# Advice for building desk that wraps around room



## woodyourather (May 9, 2017)

I've recently bought a new house and am having a tough time figuring out the best way to achieve my goal here. I'm turning a small bedroom into an office, and would like to build a large wraparound desk that spans across the three of the walls.
The room is approx. 140" x 134" and ideally i would like to of the sides of the desk to span that whole distance and the third to be about 7'. But most importantly the center piece needs to be that full 140", i cant shorten the one side if needed. It's going to have a depth of roughly 25" and at the 2 inside corners instead of a right angle i want to make it 2 45 degree corners so there's a flat face that's about 2' long to sit at to give me more work space and room for keyboard etc.
I don't have too much experience so bear with me here, but obviously it will be too big to put together in my garage/shop and then bring in to the room. It's pretty much going to be a floating desk with a few drawers here and there to help support it and some support pieces along the wall to hold up the back side.
I'm having trouble figuring out the best way to go about this, mortise and tenon along the butts so i can assemble to make sure everything is nice and flat and them remove and reassemble in place, or if i just should put together in the room, but then I'm stuck with sanding etc. up there which i really don't want, or something else i can't think of…
PLease help!!

And i guess i should mention if it's not obvious, i plan to make it with planks, somewhere between 4-6 pieces to fill out the depth.

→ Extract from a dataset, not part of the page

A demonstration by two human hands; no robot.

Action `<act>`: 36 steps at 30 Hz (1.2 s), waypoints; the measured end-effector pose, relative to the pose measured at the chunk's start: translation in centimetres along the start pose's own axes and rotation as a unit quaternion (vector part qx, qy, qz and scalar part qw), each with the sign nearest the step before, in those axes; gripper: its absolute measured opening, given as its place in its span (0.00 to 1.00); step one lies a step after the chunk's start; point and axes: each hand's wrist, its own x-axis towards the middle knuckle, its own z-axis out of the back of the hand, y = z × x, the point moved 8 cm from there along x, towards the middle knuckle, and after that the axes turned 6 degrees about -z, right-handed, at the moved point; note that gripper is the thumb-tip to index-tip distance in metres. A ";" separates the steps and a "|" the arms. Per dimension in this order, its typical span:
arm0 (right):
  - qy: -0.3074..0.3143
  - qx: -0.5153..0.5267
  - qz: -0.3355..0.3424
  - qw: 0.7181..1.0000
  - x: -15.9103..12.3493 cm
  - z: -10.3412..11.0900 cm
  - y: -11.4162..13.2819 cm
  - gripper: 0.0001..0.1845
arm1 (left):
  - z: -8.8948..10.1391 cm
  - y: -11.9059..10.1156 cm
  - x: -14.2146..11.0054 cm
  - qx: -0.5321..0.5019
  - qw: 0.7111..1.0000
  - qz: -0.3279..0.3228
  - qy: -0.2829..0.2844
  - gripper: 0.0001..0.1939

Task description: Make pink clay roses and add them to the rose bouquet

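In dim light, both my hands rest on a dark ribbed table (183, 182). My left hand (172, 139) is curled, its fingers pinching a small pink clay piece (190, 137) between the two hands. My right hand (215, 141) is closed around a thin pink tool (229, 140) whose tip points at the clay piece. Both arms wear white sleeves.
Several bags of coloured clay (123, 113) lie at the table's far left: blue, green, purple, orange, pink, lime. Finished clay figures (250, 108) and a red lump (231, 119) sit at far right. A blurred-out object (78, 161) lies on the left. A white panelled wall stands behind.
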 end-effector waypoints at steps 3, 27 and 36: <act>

Any help or ideas would be grateful. I don't know if there's a technique that I'm missing, or if I need to redesign it a different way or what.


----------



## woodbutcherbynight (Oct 21, 2011)

My suggestion would be to make this in a series of modular pieces. Making one at a time, taking care to design each piece for best use of space and convenience. As you finish each piece move it into your office, then repeat. Once all pieces are done you could then make your tops to cover a couple of pieces at a time tying them together as a whole.

A well thought out design, drawn out on paper would be a must. You want to take advantage of the space the 1st time because retrofits are always a pain.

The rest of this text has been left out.